- Opening Delimiter -

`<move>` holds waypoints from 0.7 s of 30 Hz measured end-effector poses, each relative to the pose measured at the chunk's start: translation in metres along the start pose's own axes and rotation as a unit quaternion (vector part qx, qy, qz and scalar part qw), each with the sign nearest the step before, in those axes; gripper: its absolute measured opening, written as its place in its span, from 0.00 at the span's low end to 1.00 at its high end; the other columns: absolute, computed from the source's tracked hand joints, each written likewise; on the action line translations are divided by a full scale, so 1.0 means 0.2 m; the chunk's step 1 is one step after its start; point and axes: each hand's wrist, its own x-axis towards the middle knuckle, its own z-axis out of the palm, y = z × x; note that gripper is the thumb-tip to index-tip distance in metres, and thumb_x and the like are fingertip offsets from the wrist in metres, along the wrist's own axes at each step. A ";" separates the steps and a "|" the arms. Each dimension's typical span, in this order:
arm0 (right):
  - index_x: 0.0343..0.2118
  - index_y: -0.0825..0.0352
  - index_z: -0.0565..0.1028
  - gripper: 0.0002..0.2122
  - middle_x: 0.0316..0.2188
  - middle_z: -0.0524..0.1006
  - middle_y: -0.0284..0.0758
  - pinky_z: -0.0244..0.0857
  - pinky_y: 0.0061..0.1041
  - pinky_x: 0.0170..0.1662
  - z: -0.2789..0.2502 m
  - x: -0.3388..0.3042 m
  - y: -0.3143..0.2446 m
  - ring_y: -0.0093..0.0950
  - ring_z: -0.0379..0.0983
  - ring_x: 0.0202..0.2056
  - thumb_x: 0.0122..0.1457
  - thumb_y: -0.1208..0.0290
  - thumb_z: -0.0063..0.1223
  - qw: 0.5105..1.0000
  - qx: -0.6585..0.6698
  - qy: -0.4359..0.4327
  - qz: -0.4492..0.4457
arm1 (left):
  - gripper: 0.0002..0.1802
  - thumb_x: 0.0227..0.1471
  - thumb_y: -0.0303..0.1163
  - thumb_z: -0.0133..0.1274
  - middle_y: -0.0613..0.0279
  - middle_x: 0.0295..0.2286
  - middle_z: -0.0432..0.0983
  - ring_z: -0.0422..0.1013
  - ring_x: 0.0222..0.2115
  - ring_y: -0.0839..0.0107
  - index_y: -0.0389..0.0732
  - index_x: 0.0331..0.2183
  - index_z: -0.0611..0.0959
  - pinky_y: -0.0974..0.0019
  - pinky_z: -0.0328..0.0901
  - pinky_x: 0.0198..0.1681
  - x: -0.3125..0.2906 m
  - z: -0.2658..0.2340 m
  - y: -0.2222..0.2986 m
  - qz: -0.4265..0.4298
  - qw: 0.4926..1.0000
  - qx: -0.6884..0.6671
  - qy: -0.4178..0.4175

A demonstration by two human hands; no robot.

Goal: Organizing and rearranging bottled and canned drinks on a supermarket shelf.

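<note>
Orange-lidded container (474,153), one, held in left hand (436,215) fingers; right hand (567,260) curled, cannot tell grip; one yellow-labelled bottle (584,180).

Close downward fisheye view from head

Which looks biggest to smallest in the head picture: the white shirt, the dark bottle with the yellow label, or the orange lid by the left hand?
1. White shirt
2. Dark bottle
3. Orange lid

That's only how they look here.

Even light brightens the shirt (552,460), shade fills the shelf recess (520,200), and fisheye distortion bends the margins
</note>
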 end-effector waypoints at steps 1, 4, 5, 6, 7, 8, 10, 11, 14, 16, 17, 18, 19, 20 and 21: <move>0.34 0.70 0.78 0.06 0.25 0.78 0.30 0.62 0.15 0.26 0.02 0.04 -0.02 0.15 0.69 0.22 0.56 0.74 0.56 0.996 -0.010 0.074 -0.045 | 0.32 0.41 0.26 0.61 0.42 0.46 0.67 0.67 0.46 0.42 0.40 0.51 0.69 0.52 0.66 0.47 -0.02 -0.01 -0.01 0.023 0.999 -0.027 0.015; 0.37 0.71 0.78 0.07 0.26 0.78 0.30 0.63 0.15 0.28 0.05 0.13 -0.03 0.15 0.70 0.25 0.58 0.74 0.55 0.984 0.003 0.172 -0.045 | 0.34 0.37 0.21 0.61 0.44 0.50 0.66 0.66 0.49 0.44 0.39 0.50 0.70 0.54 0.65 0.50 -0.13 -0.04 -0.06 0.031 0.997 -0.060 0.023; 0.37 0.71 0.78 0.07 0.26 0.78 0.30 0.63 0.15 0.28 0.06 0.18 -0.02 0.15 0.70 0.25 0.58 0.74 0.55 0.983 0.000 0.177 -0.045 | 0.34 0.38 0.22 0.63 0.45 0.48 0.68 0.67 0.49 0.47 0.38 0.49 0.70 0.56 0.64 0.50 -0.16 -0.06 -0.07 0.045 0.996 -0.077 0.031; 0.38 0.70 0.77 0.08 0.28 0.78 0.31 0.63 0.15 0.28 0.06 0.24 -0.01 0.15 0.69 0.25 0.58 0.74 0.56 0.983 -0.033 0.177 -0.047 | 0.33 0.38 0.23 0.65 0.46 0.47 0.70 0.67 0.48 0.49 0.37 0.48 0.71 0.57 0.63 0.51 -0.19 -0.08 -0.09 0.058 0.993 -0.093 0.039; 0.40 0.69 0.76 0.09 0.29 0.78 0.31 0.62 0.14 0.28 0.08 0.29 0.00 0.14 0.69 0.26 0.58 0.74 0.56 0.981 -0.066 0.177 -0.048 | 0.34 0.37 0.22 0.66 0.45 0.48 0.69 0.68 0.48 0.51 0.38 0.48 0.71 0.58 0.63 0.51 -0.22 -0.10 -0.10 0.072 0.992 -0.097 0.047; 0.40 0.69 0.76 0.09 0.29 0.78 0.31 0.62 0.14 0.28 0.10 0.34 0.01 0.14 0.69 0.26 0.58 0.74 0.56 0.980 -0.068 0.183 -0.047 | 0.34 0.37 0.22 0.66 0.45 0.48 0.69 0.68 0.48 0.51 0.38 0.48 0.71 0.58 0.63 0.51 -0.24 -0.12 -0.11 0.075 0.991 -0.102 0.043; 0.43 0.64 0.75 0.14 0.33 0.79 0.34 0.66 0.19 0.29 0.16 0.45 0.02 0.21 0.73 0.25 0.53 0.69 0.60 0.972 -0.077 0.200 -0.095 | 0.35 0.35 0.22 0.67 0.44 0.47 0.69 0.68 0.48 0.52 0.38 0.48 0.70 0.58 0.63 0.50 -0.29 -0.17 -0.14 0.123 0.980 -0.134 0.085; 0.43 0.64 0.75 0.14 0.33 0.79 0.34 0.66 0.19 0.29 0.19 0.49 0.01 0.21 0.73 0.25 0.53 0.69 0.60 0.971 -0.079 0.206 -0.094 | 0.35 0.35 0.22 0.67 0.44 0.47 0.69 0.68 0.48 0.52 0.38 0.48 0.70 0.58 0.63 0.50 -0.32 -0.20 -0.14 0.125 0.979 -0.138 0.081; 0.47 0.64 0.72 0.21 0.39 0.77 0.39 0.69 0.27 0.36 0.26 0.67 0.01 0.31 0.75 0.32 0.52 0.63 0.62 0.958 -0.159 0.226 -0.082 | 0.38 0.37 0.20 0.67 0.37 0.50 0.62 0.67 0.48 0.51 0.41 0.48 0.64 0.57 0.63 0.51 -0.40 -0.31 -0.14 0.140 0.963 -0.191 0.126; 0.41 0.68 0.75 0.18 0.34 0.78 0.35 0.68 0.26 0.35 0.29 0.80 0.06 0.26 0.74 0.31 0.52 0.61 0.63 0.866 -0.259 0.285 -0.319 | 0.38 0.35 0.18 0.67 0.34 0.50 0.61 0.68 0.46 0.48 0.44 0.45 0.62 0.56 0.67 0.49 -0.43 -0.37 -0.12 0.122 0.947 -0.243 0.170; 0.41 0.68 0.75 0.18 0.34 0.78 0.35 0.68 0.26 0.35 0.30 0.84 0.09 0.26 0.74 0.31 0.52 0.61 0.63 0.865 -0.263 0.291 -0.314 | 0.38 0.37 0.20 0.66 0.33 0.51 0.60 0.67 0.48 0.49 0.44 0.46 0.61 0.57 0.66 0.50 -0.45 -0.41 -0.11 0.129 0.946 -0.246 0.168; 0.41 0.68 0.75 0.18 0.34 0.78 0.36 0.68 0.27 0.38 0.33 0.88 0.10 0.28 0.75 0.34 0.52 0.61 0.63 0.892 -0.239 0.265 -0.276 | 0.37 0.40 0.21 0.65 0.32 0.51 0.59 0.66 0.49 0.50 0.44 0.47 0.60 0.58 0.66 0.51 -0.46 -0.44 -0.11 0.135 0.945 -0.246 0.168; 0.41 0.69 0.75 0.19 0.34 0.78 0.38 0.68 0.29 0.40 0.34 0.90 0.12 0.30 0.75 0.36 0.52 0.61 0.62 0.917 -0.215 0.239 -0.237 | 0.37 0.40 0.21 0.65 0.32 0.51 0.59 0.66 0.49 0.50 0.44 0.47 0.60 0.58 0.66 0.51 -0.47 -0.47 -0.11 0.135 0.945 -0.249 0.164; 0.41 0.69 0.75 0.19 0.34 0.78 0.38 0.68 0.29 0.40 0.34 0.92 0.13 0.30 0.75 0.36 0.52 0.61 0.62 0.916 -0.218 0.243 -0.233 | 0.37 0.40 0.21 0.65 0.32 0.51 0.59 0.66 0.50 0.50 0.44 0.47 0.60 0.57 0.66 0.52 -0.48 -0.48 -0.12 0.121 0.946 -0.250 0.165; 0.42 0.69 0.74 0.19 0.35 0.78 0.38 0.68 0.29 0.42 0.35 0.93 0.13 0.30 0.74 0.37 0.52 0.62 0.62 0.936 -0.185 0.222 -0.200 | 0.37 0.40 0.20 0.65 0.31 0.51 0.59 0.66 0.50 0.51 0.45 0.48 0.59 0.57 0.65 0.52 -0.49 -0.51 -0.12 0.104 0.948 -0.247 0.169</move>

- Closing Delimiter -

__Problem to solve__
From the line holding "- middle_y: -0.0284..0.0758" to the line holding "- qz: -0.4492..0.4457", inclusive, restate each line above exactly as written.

__Reply__
  - middle_y: -0.0284..0.0758
  - pinky_z: -0.0244..0.0857
  - pinky_y: 0.0061..0.1041
  - pinky_x: 0.0170..0.1662
  - z: -0.2789..0.2502 m
  - x: -0.3388..0.3042 m
  - y: -0.3143..0.2446 m
  - ring_y: -0.0093..0.0950
  - ring_z: -0.0379..0.0983
  - ring_x: 0.0202..0.2056
  - thumb_x: 0.0122..0.1457
  - thumb_y: -0.1208..0.0290
  - thumb_z: -0.0063..0.1223
  - qw: 0.5105..1.0000
  - qx: -0.6585..0.6698
  - qy: -0.4359..0.4327
  - qz: -0.4492..0.4457

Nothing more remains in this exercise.